Alzheimer's disease and Parkinson's disease are two prime candidates. So, a couple new ground rules now seem to govern infectious diseases. The first is that naked proteins- prions -can be infectious and can cause infectious diseases. The second and potentially more troubling is that, like other infectious agents, prions can jump species' barriers and cause deadly diseases in humans. Recently, and for the first time known, two farmers with mad cows in their herds died of CJD. Humans might be infected by prions in 2 ways: 1.) Acquired infection (diet and following medical procedures such as surgery, growth hormone injections, corneal transplants) i.e. infectious agent implicated.

2.) Apparent hereditary mendelian transmission where it is an and dominant trait. This is not prima facie consistent with an infectious agent. This is one of the features that single out prion diseases for particular attention. They are both infectious and hereditary diseases. They are also sporadic, in the sense that there are also cases in which there is no known risk factor although it seems likely that infection was acquired in one of the two ways listed above. Kuru is the condition which first brought prion diseases to prominence in the 1950's.

Found in geographically isolated tribes in the Fore highlands of New Guinea. Established that ingesting brain tissue of dead relatives for religious reasons was likely to be the route of transmission. They ground up the brain into a pale grey soup, heated it and ate it. Clinically, the disease resembles CJD.
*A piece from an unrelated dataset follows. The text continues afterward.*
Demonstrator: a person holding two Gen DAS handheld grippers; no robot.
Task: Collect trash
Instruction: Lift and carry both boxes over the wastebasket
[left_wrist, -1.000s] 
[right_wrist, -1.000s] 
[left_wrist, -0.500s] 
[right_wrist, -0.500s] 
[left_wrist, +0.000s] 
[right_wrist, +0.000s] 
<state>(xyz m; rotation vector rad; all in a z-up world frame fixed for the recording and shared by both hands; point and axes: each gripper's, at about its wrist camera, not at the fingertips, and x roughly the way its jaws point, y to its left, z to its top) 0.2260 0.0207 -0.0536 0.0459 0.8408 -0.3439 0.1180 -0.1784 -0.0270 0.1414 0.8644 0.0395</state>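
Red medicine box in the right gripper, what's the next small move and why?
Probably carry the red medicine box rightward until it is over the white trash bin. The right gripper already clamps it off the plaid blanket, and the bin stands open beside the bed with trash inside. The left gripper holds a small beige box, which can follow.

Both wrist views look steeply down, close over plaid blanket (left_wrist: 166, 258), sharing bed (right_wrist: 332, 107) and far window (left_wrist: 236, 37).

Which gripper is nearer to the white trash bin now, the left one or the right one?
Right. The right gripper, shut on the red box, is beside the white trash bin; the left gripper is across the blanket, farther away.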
Other tribes in the vicinity with same religious habit did not develop the disease. It is speculated that at some point in the past a tribe member developed CJD, and as brain tissue is highly infectious this allowed the disease to spread. Afflicted tribes were encouraged not to ingest brain tissue and the incidence of disease rapidly declined and is now almost unknown. Only time will tell how big a problem the prions will be both as the agents of dreadful diseases of the human nervous system and as vectors of diseases from other species.

Is the juicy hamburger or the succulent lamb chop harboring microscopic 'wolves in sheep's clothing?'.